- TASK BRIEF: Leave every image behind and restate the data word for word.

┌──

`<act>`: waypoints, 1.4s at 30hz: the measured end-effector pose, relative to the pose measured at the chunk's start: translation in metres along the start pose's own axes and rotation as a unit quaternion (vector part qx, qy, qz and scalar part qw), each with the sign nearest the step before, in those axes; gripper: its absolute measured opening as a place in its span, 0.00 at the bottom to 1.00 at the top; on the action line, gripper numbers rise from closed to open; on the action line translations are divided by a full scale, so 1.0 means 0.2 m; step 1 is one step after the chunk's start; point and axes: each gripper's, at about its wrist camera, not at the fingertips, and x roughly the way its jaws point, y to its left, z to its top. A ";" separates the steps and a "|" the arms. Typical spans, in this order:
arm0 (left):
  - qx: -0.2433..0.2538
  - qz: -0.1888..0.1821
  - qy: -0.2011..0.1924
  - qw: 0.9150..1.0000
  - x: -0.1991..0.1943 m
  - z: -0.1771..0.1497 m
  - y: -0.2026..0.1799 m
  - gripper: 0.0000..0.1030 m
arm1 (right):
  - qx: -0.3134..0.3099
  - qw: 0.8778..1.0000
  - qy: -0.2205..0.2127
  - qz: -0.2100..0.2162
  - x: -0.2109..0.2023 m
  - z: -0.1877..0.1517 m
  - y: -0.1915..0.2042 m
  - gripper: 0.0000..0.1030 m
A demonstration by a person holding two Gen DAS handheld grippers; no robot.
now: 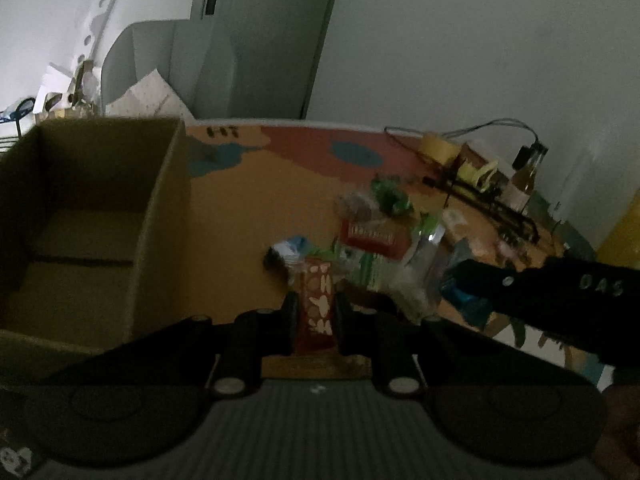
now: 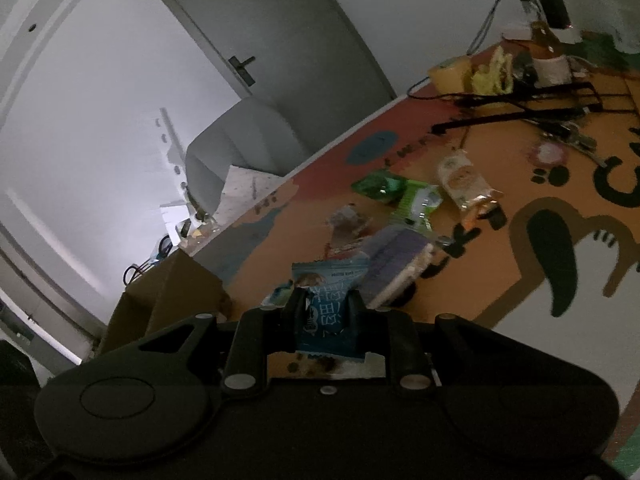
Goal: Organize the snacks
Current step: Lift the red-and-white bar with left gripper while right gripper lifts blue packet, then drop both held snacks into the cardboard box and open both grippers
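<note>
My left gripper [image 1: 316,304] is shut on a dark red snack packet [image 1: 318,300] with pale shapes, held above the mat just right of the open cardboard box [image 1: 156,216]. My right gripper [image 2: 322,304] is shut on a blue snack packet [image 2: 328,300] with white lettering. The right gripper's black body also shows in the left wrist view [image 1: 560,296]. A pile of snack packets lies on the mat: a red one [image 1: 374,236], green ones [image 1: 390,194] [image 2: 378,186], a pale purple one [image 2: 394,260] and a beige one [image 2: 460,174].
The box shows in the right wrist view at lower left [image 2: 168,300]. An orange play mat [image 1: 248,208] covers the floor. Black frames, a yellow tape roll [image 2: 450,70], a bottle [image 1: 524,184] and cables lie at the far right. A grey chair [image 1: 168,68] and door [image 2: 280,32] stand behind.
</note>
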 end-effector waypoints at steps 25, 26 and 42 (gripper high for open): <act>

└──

- ANSWER TO THIS TASK:
`<act>`: waypoints, 1.4s at 30hz: the measured end-effector pose, relative to the pose measured at the chunk's start: translation in metres along the start pose's own axes and rotation as a unit quaternion (vector part qx, qy, qz and scalar part qw), each with the sign nearest the step before, in those axes; gripper: its absolute measured opening as a place in its span, 0.00 at the bottom to 1.00 at the top; on the action line, gripper numbers rise from closed to open; on the action line translations are divided by a full scale, so 1.0 means 0.2 m; step 1 is one step after the chunk's start; point and axes: each gripper's, at about its wrist camera, not at the fingertips, and x roughly the way its jaws point, y to its left, z to its top. A ";" separates the steps and a "|" the arms. Typical spans, in this order:
arm0 (left):
  - qx: -0.2433..0.2538
  - qz: -0.1888..0.1821
  - qy: -0.2011..0.1924
  - qw: 0.9150..1.0000
  - x: -0.1991..0.1943 m
  - z: -0.1771..0.1497 m
  - y: -0.2026..0.1799 m
  - gripper: 0.0000..0.1030 m
arm1 (right):
  - qx: -0.3134..0.3099
  - qw: 0.8778..1.0000
  - qy: -0.2205..0.2127
  - qz: -0.2100..0.2162
  - x: -0.2109..0.2023 m
  - z: -0.1877..0.1517 m
  - y: -0.1915..0.2042 m
  - gripper: 0.0000..0.1030 m
A demonstration by a person holding two Gen DAS handheld grippers; no robot.
now: 
now: 
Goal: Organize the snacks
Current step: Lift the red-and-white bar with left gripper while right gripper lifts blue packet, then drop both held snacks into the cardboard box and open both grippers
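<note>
My left gripper [image 1: 316,304] is shut on a dark red snack packet [image 1: 318,300] with pale shapes, held above the mat just right of the open cardboard box [image 1: 156,216]. My right gripper [image 2: 322,304] is shut on a blue snack packet [image 2: 328,300] with white lettering. The right gripper's black body also shows in the left wrist view [image 1: 560,296]. A pile of snack packets lies on the mat: a red one [image 1: 374,236], green ones [image 1: 390,194] [image 2: 378,186], a pale purple one [image 2: 394,260] and a beige one [image 2: 460,174].
The box shows in the right wrist view at lower left [image 2: 168,300]. An orange play mat [image 1: 248,208] covers the floor. Black frames, a yellow tape roll [image 2: 450,70], a bottle [image 1: 524,184] and cables lie at the far right. A grey chair [image 1: 168,68] and door [image 2: 280,32] stand behind.
</note>
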 end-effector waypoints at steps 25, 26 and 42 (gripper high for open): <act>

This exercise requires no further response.